In the mid-2000’s, I returned to making my own art, then moving to rural Suffolk, before studying for a degree in fine art at University Campus Suffolk in 2011 (graduating in 2014). During that time, I exhibited at various places in the region, including the Old Ipswich Art School, Aldeburgh Beach Lookout, etc. and began selling art more regularly. In 2013, my short films were shown at the International Festival of Art, Kaunas, Lithuania.
Also in 2013, I opened my own art gallery, ‘The Freudian Sheep’, in Ipswich, with a view to locate, nurture, and promote new/hidden artistic talent from the Anglia Region. Whilst supporting over 150 artists, and going on a fabulous 3 year journey with them, I was also able to make and sell a great deal more of my own art than ever before. When the gallery closed in 2016, I went on to curate exhibitions at other locations- and still occasionally do that to this day, the next one (in April 2023) being a huge ‘alumni show’ with art from 15 years of fine art at the University of Suffolk.
More recently, I exhibited at Peter Pears Gallery in Aldeburgh, at the Harwich Arts Festival, at The Hold, Ipswich, and at Ipswich Waterfront as part of a mental health themed show.

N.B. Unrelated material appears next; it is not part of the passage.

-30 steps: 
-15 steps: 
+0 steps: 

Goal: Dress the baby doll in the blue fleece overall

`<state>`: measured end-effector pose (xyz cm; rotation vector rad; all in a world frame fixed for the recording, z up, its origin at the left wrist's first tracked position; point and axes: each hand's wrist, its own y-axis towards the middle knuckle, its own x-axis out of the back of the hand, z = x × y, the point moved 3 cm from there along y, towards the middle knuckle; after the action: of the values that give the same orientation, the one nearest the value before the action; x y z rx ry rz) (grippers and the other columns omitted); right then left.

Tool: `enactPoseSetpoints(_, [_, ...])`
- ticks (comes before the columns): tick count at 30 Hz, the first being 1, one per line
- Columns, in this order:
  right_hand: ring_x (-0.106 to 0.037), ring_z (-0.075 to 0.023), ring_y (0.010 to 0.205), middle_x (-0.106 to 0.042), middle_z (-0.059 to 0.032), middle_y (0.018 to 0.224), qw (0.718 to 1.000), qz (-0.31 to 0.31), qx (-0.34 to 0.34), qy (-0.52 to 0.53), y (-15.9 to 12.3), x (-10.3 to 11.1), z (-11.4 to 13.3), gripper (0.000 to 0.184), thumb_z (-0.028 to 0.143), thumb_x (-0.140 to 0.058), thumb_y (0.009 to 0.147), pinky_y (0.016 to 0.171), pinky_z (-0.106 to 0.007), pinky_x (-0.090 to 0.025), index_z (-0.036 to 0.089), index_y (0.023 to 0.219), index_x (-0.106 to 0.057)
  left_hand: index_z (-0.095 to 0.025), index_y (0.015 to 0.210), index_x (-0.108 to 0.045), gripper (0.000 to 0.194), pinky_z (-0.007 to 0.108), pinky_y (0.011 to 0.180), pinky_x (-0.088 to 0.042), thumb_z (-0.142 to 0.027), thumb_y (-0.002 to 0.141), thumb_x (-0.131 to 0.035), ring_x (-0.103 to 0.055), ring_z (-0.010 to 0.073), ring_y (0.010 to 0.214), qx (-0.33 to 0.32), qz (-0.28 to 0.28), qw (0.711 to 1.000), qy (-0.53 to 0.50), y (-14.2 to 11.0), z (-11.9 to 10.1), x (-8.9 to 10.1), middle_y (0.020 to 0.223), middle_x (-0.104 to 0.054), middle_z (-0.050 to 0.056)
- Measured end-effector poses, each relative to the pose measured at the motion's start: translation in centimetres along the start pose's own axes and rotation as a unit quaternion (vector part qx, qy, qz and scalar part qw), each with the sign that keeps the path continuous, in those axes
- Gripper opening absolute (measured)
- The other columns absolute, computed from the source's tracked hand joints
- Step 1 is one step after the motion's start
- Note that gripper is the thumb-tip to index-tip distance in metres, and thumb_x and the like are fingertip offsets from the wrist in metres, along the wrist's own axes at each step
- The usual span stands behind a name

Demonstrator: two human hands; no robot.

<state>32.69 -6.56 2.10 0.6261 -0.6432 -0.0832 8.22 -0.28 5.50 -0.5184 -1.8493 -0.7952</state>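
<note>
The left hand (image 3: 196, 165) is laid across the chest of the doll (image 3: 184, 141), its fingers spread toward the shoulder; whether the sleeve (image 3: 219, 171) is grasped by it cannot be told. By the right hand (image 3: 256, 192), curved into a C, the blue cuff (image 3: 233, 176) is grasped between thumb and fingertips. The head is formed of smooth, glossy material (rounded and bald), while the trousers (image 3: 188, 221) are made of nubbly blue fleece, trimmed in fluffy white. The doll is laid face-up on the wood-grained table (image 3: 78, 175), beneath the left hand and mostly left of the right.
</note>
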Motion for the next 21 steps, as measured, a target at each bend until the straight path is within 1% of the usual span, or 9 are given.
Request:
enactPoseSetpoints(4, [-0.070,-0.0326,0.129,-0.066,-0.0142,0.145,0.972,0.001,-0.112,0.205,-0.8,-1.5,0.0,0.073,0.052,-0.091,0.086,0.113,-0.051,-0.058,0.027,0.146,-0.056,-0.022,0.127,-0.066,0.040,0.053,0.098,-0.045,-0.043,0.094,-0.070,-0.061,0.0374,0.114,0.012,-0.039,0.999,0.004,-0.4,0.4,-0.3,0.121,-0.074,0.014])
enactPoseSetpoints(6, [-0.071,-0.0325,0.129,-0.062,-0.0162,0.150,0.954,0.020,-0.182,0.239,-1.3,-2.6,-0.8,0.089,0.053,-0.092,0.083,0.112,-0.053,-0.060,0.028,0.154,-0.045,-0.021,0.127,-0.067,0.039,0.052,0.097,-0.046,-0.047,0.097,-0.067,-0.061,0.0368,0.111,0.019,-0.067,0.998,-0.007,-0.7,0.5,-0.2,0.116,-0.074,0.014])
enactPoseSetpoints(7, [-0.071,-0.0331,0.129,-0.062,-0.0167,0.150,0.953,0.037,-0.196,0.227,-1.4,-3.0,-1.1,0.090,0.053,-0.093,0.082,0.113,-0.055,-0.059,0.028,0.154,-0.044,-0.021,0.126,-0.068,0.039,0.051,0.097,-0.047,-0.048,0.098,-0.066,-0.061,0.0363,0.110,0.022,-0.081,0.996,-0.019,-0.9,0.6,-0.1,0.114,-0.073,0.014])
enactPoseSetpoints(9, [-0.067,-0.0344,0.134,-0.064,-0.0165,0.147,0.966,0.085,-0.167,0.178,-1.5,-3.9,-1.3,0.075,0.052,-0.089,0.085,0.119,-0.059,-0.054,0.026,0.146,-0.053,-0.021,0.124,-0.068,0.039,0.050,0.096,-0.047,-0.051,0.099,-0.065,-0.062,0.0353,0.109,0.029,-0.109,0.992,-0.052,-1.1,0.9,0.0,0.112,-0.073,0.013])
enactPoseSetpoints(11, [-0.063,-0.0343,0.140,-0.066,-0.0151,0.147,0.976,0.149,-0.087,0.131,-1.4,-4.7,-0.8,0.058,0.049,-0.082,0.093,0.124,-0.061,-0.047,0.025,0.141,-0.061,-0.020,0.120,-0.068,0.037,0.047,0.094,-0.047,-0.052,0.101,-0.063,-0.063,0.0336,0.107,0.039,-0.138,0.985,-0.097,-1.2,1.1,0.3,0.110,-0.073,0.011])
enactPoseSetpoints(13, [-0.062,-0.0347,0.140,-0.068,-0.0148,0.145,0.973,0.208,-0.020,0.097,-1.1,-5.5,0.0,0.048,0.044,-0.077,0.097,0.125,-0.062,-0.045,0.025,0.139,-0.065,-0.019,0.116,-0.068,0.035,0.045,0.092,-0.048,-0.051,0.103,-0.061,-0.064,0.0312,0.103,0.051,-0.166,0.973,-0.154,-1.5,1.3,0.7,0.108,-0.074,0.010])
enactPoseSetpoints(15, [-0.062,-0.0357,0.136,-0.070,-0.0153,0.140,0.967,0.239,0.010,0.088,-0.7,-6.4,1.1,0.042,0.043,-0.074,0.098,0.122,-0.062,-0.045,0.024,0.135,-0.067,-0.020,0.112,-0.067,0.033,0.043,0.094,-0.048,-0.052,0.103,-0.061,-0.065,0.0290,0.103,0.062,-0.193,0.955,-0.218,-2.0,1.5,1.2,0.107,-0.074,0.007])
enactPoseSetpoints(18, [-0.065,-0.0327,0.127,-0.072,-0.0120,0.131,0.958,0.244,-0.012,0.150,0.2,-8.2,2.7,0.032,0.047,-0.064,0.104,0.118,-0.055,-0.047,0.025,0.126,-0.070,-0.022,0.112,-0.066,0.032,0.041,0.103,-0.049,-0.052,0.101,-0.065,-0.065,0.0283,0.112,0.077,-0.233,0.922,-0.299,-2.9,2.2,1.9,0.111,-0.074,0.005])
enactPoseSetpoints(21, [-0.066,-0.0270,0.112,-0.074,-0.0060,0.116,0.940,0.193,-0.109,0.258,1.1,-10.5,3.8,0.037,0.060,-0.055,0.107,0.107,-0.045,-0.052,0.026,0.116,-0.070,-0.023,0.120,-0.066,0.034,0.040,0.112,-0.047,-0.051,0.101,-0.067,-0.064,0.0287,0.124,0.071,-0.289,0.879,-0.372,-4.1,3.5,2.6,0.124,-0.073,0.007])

It is my aim to be more ‘out there’ as an artist over the next few years. My exhibition at 142 Gallery is very much a part of that journey.
Since 2008, I have worked about ‘life/death/beginnings/endings’ in many media (painting/sculpture/film/photography/assemblage), at first inspired by the concept of ‘time being a human construct’. After making a series of clocks that worked/didn’t work/went backwards, I began making assemblages based on ‘the marks humans leave behind on their man-made environment’- before discovering the colourful joy of digital glitches and the ‘disappearing image’ in 2012, and in 2013, after the death of my mother, I created new artworks inspired by the words of the psychologist, Carl Jung (on life & death). Since then, my focus has shifted to record transient moments taken from everyday life- especially nightlife. Often comedic, sometimes a little sad. Along with that series ‘Days of the People’, I have further developed my ‘Transmissions’ glitch series, which now (at times) includes more landscapes, as indeed it will at 142 Gallery. I now use ‘deep machine learning’ when conceiving some of the ‘Days’ series- giving the machine something, then taking it back as mine in the final painted composition; a collaboration that could only take place in recent times.